BERT HOWE
  • Nationwide: (800) 482-1822    
    condominium building expert Cambridge Massachusetts tract home building expert Cambridge Massachusetts condominiums building expert Cambridge Massachusetts casino resort building expert Cambridge Massachusetts low-income housing building expert Cambridge Massachusetts mid-rise construction building expert Cambridge Massachusetts townhome construction building expert Cambridge Massachusetts concrete tilt-up building expert Cambridge Massachusetts retail construction building expert Cambridge Massachusetts custom home building expert Cambridge Massachusetts parking structure building expert Cambridge Massachusetts Subterranean parking building expert Cambridge Massachusetts housing building expert Cambridge Massachusetts custom homes building expert Cambridge Massachusetts hospital construction building expert Cambridge Massachusetts Medical building building expert Cambridge Massachusetts high-rise construction building expert Cambridge Massachusetts structural steel construction building expert Cambridge Massachusetts landscaping construction building expert Cambridge Massachusetts institutional building building expert Cambridge Massachusetts industrial building building expert Cambridge Massachusetts office building building expert Cambridge Massachusetts
    Cambridge Massachusetts consulting architect expert witnessCambridge Massachusetts construction expert witness public projectsCambridge Massachusetts building expertCambridge Massachusetts fenestration expert witnessCambridge Massachusetts OSHA expert witness constructionCambridge Massachusetts construction project management expert witnessCambridge Massachusetts construction cost estimating expert witness
    Arrange No Cost Consultation
    Building Expert Builders Information
    Cambridge, Massachusetts

    Massachusetts Builders Right To Repair Current Law Summary:

    Current Law Summary: Case law precedent


    Building Expert Contractors Licensing
    Guidelines Cambridge Massachusetts

    No state license required for general contracting. Licensure required for plumbing and electrical trades. Companies selling home repair services must be registered with the state.

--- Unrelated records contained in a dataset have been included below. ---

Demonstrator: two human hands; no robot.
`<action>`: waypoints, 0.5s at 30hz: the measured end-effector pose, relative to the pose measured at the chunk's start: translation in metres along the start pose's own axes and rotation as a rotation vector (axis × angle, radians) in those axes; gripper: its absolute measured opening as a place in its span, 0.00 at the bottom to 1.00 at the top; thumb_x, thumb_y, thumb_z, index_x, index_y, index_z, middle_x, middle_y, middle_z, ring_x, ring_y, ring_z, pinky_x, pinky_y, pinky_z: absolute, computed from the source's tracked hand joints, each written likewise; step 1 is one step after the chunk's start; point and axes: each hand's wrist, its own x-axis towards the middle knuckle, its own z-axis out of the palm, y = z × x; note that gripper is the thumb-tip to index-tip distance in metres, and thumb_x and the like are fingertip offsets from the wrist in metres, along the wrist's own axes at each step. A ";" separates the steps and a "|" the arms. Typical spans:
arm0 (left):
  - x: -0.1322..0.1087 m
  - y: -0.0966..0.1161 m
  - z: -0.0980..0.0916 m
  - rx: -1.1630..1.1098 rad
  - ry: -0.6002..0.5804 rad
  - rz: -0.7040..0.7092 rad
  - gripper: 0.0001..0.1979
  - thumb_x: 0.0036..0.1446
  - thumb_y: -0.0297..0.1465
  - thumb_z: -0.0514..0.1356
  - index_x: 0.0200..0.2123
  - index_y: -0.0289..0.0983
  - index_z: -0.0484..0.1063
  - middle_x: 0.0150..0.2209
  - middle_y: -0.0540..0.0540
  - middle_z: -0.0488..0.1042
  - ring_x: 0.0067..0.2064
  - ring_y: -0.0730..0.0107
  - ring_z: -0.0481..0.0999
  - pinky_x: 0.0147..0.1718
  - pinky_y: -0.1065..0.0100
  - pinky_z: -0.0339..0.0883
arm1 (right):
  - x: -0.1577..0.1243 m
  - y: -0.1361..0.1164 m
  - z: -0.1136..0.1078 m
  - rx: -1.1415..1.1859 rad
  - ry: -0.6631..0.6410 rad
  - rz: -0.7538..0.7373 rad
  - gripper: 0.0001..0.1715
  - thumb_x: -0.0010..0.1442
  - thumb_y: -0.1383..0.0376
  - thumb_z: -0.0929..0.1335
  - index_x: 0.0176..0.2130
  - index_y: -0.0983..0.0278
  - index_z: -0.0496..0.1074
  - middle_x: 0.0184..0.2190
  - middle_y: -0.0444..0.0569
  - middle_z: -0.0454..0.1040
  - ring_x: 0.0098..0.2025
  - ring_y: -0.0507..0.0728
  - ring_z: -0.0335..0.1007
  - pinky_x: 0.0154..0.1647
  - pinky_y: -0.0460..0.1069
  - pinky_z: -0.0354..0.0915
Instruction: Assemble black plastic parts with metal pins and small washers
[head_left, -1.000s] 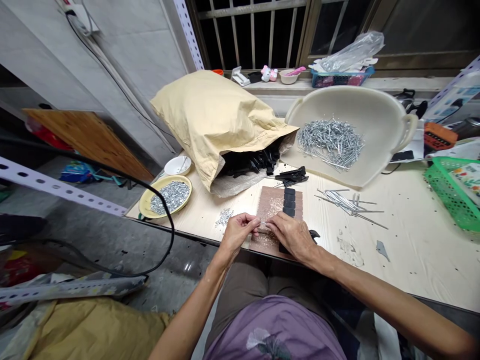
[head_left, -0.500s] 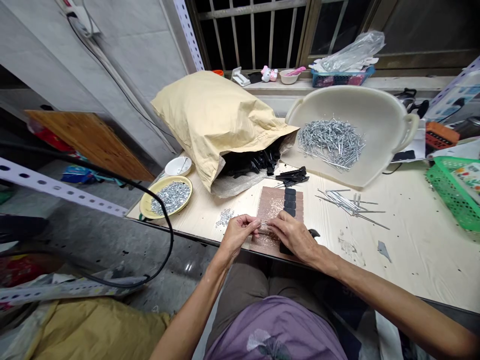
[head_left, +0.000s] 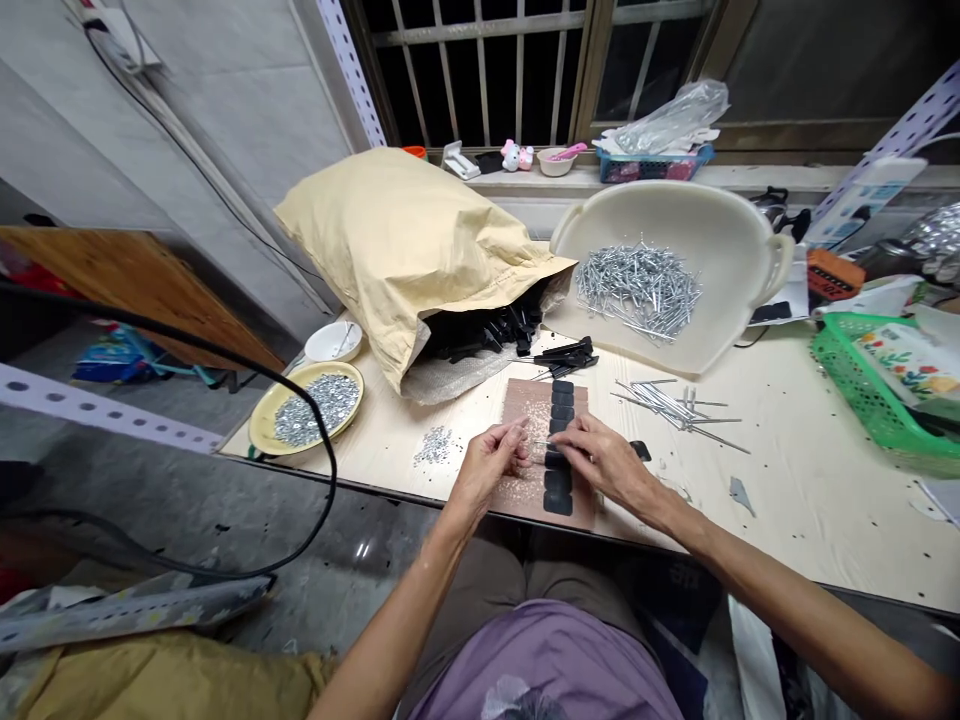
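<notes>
My right hand [head_left: 606, 458] pinches a thin silvery metal pin [head_left: 541, 442], its free end pointing left above the brown ribbed board [head_left: 517, 400]. Facing it across a small gap, my left hand [head_left: 495, 458] has thumb and fingers pressed together; whatever is between them is too small to make out. A column of black flat pieces [head_left: 557, 480] lies on the board, partly under my right fingers. Left of my left hand is a scatter of tiny shiny metal pieces [head_left: 433, 446]. Several long metal pins [head_left: 679, 405] lie loose on the table to the right.
A yellow dish [head_left: 259, 425] of small metal pieces and a white bowl [head_left: 322, 345] stand at left. The open paper sack [head_left: 390, 240] holds black parts, some spilling out [head_left: 566, 355]. Behind are a large white basin [head_left: 727, 300] with metal pins and a green basket [head_left: 847, 370].
My hands have drawn apart a little; the right one keeps the pin and is now over the black pieces. The whole view has shifted slightly.
</notes>
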 end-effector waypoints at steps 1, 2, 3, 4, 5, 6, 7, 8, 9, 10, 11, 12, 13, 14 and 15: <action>0.002 -0.002 0.002 0.042 0.028 0.026 0.24 0.54 0.44 0.59 0.49 0.35 0.73 0.30 0.48 0.71 0.24 0.78 0.70 0.24 0.73 0.66 | -0.001 0.009 -0.004 -0.035 0.008 0.007 0.14 0.65 0.64 0.60 0.44 0.60 0.73 0.35 0.49 0.68 0.36 0.53 0.67 0.36 0.47 0.64; 0.003 -0.005 0.004 0.099 0.066 0.060 0.24 0.55 0.44 0.58 0.49 0.36 0.72 0.31 0.48 0.71 0.23 0.79 0.68 0.22 0.73 0.65 | -0.002 0.019 -0.007 -0.078 0.023 0.021 0.14 0.65 0.63 0.60 0.44 0.60 0.73 0.34 0.49 0.69 0.36 0.53 0.67 0.35 0.47 0.63; 0.004 -0.008 0.006 0.170 0.107 0.101 0.23 0.56 0.44 0.57 0.49 0.36 0.72 0.32 0.48 0.70 0.22 0.79 0.67 0.21 0.73 0.64 | -0.002 0.028 -0.010 -0.123 0.043 0.043 0.14 0.65 0.62 0.60 0.44 0.60 0.73 0.34 0.49 0.70 0.35 0.54 0.67 0.35 0.47 0.63; 0.004 -0.011 0.008 0.252 0.144 0.148 0.22 0.57 0.43 0.56 0.49 0.36 0.73 0.33 0.47 0.70 0.23 0.79 0.67 0.21 0.73 0.63 | -0.001 0.037 -0.012 -0.164 0.061 0.064 0.14 0.65 0.61 0.60 0.44 0.60 0.73 0.34 0.49 0.70 0.35 0.54 0.67 0.34 0.47 0.62; 0.003 -0.015 0.009 0.338 0.173 0.204 0.20 0.58 0.42 0.55 0.48 0.37 0.73 0.35 0.46 0.70 0.25 0.77 0.69 0.23 0.72 0.64 | 0.001 0.046 -0.013 -0.200 0.075 0.078 0.14 0.65 0.61 0.60 0.43 0.61 0.73 0.34 0.49 0.71 0.34 0.54 0.67 0.34 0.47 0.62; 0.003 -0.018 0.011 0.422 0.197 0.264 0.18 0.59 0.41 0.55 0.47 0.38 0.74 0.36 0.46 0.71 0.28 0.75 0.71 0.26 0.71 0.66 | 0.003 0.054 -0.013 -0.229 0.086 0.087 0.14 0.65 0.60 0.60 0.42 0.61 0.73 0.34 0.49 0.71 0.34 0.54 0.67 0.34 0.47 0.61; 0.002 -0.021 0.012 0.500 0.215 0.323 0.17 0.59 0.39 0.55 0.46 0.38 0.74 0.38 0.45 0.71 0.33 0.72 0.72 0.31 0.70 0.67 | 0.007 0.061 -0.013 -0.256 0.092 0.090 0.15 0.66 0.59 0.60 0.41 0.61 0.73 0.34 0.49 0.71 0.34 0.53 0.67 0.34 0.47 0.60; 0.001 -0.023 0.013 0.567 0.228 0.374 0.15 0.60 0.38 0.55 0.45 0.39 0.75 0.39 0.45 0.72 0.37 0.70 0.72 0.36 0.68 0.67 | 0.010 0.067 -0.013 -0.280 0.093 0.087 0.15 0.66 0.59 0.60 0.40 0.62 0.73 0.34 0.49 0.71 0.34 0.53 0.67 0.33 0.47 0.60; 0.000 -0.025 0.014 0.618 0.236 0.413 0.14 0.60 0.36 0.54 0.45 0.39 0.75 0.40 0.44 0.72 0.40 0.68 0.72 0.40 0.67 0.66 | 0.014 0.072 -0.013 -0.301 0.091 0.080 0.16 0.66 0.58 0.60 0.40 0.62 0.73 0.35 0.49 0.71 0.33 0.53 0.66 0.33 0.47 0.59; -0.001 -0.026 0.015 0.651 0.244 0.438 0.14 0.61 0.36 0.54 0.45 0.39 0.75 0.40 0.44 0.72 0.42 0.67 0.72 0.41 0.67 0.66 | 0.018 0.077 -0.012 -0.317 0.089 0.072 0.17 0.66 0.58 0.59 0.39 0.62 0.73 0.35 0.49 0.71 0.33 0.53 0.66 0.32 0.47 0.58; -0.001 -0.027 0.015 0.671 0.249 0.451 0.14 0.61 0.35 0.53 0.45 0.38 0.74 0.40 0.44 0.72 0.42 0.67 0.72 0.42 0.66 0.65 | 0.021 0.080 -0.011 -0.326 0.087 0.065 0.17 0.66 0.58 0.59 0.39 0.62 0.73 0.35 0.49 0.71 0.33 0.53 0.66 0.32 0.47 0.58; -0.001 -0.027 0.015 0.684 0.252 0.457 0.14 0.62 0.35 0.53 0.45 0.39 0.74 0.40 0.44 0.72 0.42 0.67 0.72 0.42 0.66 0.65 | 0.023 0.082 -0.010 -0.332 0.083 0.058 0.17 0.66 0.58 0.59 0.39 0.62 0.73 0.35 0.49 0.71 0.34 0.53 0.66 0.32 0.47 0.58; -0.001 -0.028 0.015 0.692 0.256 0.458 0.14 0.62 0.35 0.53 0.45 0.39 0.74 0.40 0.44 0.72 0.41 0.68 0.72 0.41 0.67 0.65 | 0.022 0.083 -0.009 -0.334 0.079 0.045 0.17 0.66 0.58 0.59 0.38 0.62 0.73 0.34 0.49 0.71 0.34 0.53 0.66 0.32 0.47 0.57; 0.000 -0.028 0.014 0.698 0.261 0.458 0.14 0.62 0.35 0.52 0.45 0.39 0.74 0.40 0.44 0.72 0.41 0.68 0.72 0.41 0.67 0.66 | 0.020 0.082 -0.007 -0.334 0.076 0.026 0.17 0.67 0.59 0.58 0.38 0.63 0.73 0.34 0.49 0.71 0.33 0.53 0.65 0.32 0.47 0.57; 0.000 -0.029 0.014 0.704 0.266 0.456 0.14 0.62 0.35 0.52 0.45 0.39 0.74 0.39 0.44 0.72 0.41 0.68 0.72 0.40 0.67 0.66 | 0.017 0.079 -0.005 -0.328 0.067 -0.004 0.18 0.67 0.61 0.58 0.38 0.63 0.73 0.33 0.49 0.71 0.33 0.53 0.65 0.32 0.47 0.57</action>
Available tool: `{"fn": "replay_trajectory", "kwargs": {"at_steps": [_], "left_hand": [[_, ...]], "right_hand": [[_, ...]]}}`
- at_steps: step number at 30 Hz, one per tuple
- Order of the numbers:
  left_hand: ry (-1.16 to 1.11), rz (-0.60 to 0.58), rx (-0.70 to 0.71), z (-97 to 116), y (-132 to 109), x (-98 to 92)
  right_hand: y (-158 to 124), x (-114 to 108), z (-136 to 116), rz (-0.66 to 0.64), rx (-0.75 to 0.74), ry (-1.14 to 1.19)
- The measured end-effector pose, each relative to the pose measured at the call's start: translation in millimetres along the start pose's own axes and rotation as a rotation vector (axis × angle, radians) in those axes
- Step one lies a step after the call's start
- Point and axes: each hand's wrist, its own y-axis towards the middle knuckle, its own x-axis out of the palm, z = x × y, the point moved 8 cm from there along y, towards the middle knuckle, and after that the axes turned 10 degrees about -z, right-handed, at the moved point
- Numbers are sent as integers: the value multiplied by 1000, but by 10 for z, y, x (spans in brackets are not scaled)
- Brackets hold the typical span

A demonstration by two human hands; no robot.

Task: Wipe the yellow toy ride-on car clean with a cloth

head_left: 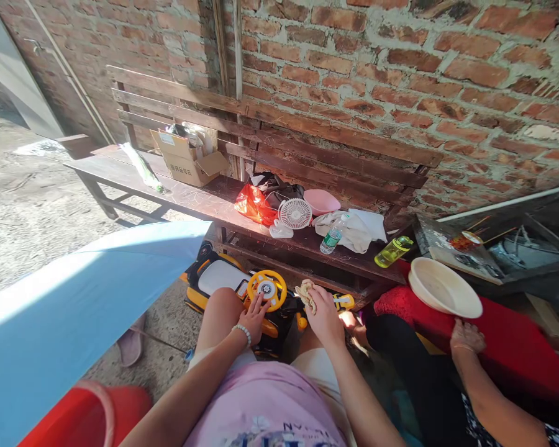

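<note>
A: Where do your hands sit just now?

B: Your left hand (254, 318) lies with fingers spread loosely on the lower rim of the yellow steering wheel (266, 289) of the toy ride-on car (228, 282), which stands on the ground right in front of your knees, below the wooden bench (200, 200). Your right hand (323, 313) is curled around a crumpled pale cloth (305, 293), pinching it just beside the wheel.

A: Why hold them so?

B: My guess is that the flat left hand steadies the wheel, while the bunched cloth gives the right one a firm wad to press with.

A: And the count?

B: One toy car, one wheel, one cloth in your grip. On the bench: one small white fan (294, 215), one pink bowl (322, 201), two bottles, a clear one with a green label (331, 236) and a yellow-green one (394, 251) lying on its side, plus one cardboard box (186, 160). Another person's hand (466, 336) rests on a red cushion (503, 335) near one cream basin (443, 288), well apart from you.
</note>
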Motion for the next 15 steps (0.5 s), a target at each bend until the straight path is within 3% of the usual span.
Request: {"fn": "replay_trajectory", "kwargs": {"at_steps": [3, 7, 11, 15], "left_hand": [[-5, -10, 8, -13, 8, 6], [-9, -25, 20, -21, 2, -1], [3, -29, 12, -8, -35, -39], [-10, -34, 24, 24, -82, -86]], "right_hand": [[221, 187, -368, -210, -59, -240], [360, 643, -544, -467, -42, -491], [461, 1101, -574, -599, 44, -609], [504, 1412, -687, -570, 54, -530]]}}
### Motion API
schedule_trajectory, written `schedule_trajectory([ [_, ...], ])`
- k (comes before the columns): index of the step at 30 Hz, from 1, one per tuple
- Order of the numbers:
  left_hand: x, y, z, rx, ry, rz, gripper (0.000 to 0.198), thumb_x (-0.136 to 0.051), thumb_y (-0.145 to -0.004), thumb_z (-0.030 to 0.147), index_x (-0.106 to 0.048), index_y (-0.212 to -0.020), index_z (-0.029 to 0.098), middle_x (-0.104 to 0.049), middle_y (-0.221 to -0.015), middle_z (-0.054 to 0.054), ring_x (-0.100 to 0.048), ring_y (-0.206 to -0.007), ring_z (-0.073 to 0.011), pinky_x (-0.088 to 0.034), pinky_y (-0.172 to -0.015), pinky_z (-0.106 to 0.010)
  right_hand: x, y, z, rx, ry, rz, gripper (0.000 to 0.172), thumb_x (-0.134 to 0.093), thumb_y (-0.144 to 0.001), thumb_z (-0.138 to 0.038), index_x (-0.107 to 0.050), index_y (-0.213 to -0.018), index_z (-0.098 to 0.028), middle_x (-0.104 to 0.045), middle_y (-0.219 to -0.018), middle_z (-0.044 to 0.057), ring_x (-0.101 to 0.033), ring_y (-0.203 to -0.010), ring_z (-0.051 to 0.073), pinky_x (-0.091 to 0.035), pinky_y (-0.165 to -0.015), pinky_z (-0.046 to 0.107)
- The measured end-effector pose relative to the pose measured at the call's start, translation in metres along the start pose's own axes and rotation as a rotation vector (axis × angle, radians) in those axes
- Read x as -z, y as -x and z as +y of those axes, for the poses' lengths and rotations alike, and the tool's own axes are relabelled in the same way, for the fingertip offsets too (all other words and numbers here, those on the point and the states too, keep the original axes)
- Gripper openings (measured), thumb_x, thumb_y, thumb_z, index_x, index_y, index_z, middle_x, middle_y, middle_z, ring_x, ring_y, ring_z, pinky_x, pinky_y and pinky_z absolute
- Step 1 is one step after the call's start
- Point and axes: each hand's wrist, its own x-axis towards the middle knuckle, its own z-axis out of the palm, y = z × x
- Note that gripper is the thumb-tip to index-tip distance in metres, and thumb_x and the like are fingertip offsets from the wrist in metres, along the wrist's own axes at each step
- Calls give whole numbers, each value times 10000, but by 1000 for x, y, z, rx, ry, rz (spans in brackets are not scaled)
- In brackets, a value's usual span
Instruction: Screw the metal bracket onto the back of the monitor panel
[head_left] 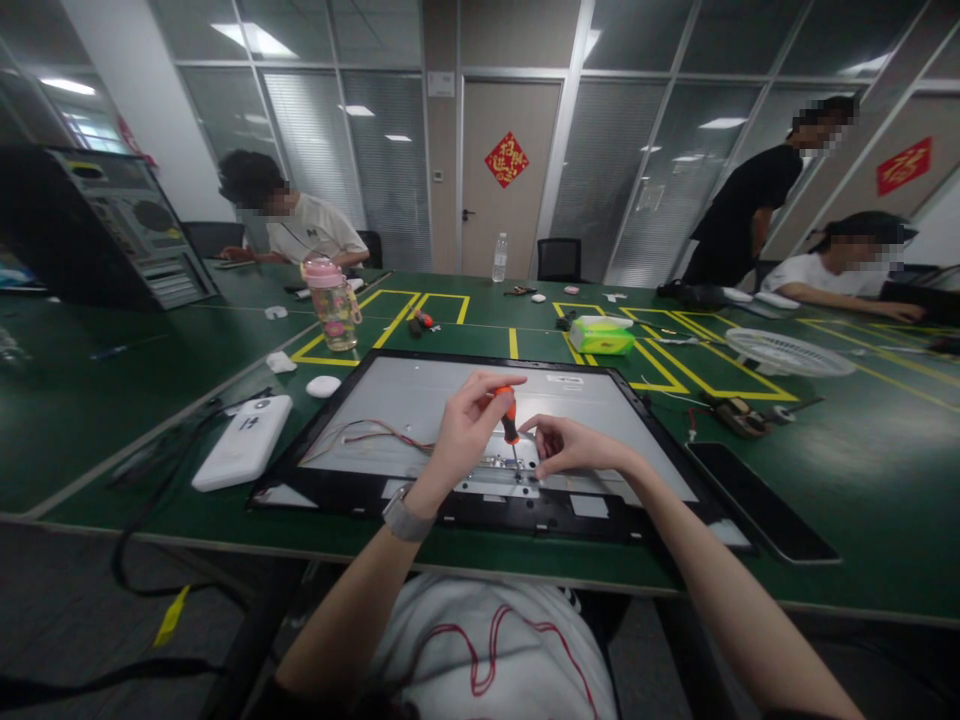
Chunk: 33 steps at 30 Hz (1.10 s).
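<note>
My left hand (469, 425), with a watch on its wrist, is closed around the handle of an orange and black screwdriver (509, 418). The screwdriver stands nearly upright, its tip down at a small metal strip near the panel's front edge. At the right end of a small silver plate (529, 449) is my right hand (564, 445), thumb and forefinger apart and the other fingers curled; whether it presses on the plate is unclear. Both hands are over a black-framed display panel (390, 400), lying flat with its grey metal back up. Thin coloured wires (382, 430) run across its left half.
Left of the panel are a white power bank (244, 443), a white round object (323, 387) and a pink-lidded bottle (330, 308). A black phone (761, 500) lies to the right. Behind are a green tissue pack (601, 336) and a white fan grille (789, 353). Several people are around the table.
</note>
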Motion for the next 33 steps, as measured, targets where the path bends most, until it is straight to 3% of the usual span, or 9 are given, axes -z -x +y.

    Building Expert Contractors Building Industry
    Association Directory
    Builders Association of Central Massachusetts Inc
    Local # 2280
    51 Pullman Street
    Worcester, MA 01606

    Cambridge Massachusetts Building Expert 10/ 10

    Massachusetts Home Builders Association
    Local # 2200
    700 Congress St Suite 200
    Quincy, MA 02169

    Cambridge Massachusetts Building Expert 10/ 10

    Builders Association of Greater Boston
    Local # 2220
    700 Congress St. Suite 202
    Quincy, MA 02169

    Cambridge Massachusetts Building Expert 10/ 10

    North East Builders Assn of MA
    Local # 2255
    170 Main St Suite 205
    Tewksbury, MA 01876

    Cambridge Massachusetts Building Expert 10/ 10

    Home Builders and Remodelers Association of Western Mass
    Local # 2270
    240 Cadwell Dr
    Springfield, MA 01104

    Cambridge Massachusetts Building Expert 10/ 10

    Bristol-Norfolk Home Builders Association
    Local # 2211
    65 Neponset Ave Ste 3
    Foxboro, MA 02035

    Cambridge Massachusetts Building Expert 10/ 10

    Home Builders & Remodelers Association of Cape Cod
    Local # 2230
    9 New Venture Dr #7
    South Dennis, MA 02660

    Cambridge Massachusetts Building Expert 10/ 10


    Building Expert News and Information
    For Cambridge Massachusetts


    Can Businesses Resolve Construction Disputes Outside of Court?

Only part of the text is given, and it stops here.